That works for me, also! I can make socks with a size 1 needle with no problem, but my hands will ache with a size 8. I can't squeeze my hands enough to hold a knife, but I can hold a tiny needle. Who knows why??


----------



## MaryCarter (Oct 17, 2011)

I only get to knit on Sunday afternoons, but at 62 I am also starting to get problems. I purchased a little fingerless glove from the chemist, but a relative recently pointed me to the thumb only support wrap. He also has an arthritic thumb, and his daughter (a doctor) told him to try the thumb support. It works for him, but I haven't tried it yet.


----------



## SAMkewel (Mar 5, 2011)

vikicooks said:


> That works for me, also! I can make socks with a size 1 needle with no problem, but my hands will ache with a size 8. I can't squeeze my hands enough to hold a knife, but I can hold a tiny needle. Who knows why??
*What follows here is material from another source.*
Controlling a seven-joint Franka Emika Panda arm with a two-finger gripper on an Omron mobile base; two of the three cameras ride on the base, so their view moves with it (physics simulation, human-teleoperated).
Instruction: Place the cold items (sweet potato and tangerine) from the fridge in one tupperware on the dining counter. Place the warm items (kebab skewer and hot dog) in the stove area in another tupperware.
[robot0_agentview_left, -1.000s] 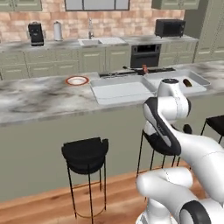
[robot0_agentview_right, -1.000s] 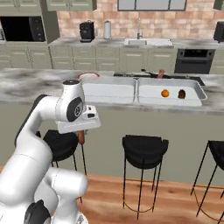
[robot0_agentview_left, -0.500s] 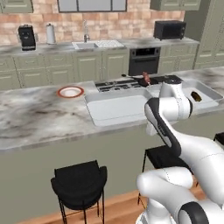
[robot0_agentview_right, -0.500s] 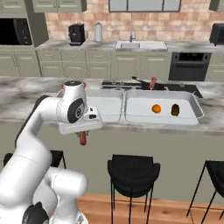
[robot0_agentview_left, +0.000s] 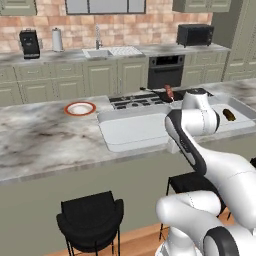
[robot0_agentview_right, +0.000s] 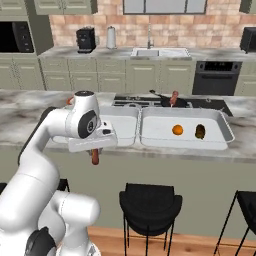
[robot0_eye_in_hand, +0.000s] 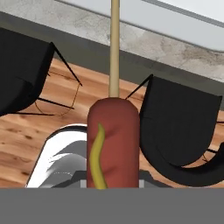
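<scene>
Below the counter edge, the gripper pinches the hot dog. It should rise clear of the counter's edge, then lower into the empty tray beside it.

The arm rises folded at lower left of the right base view, its gripper pointing down, jaws clamped.

Bare tupperware beyond the dining counter edge; black stools below.
</scene>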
That's one of those unexplainable facts of life. Sometimes I think it's because knitting with tiny needles takes so little effort/movement as compared to knitting with larger needles. Someday perhaps I'll test it out.....


----------



## Philli (Apr 11, 2015)

I use the loom. My hands are arthritic; the kniting loom works for me.


----------



## NJG (Dec 2, 2011)

I too have osteoarthritis in my lower back and my hands, mostly my thumb joints but also in my knuckles. I take some pretty powerful pain meds for my back, but they don't seem to help my hands when knitting. My Dr. said to soak my hands in warm water with Epsom salt. That requires standing at the sink {hard to do when my back hurts} and the water doesn't stay warm very long so I use an Epsom Salt Rub that is made by Pro cure. You can get it from Pharmapacks among other places. It does seem to help but I sometimes think it may just be the fact that I stop knitting and rub my hands together to rub it in. I also have a medicated cream that has Diclofenac, lidocaine, & prilocaine in it. It is a prescription med but I think I like the Epsom Salt Rub better. 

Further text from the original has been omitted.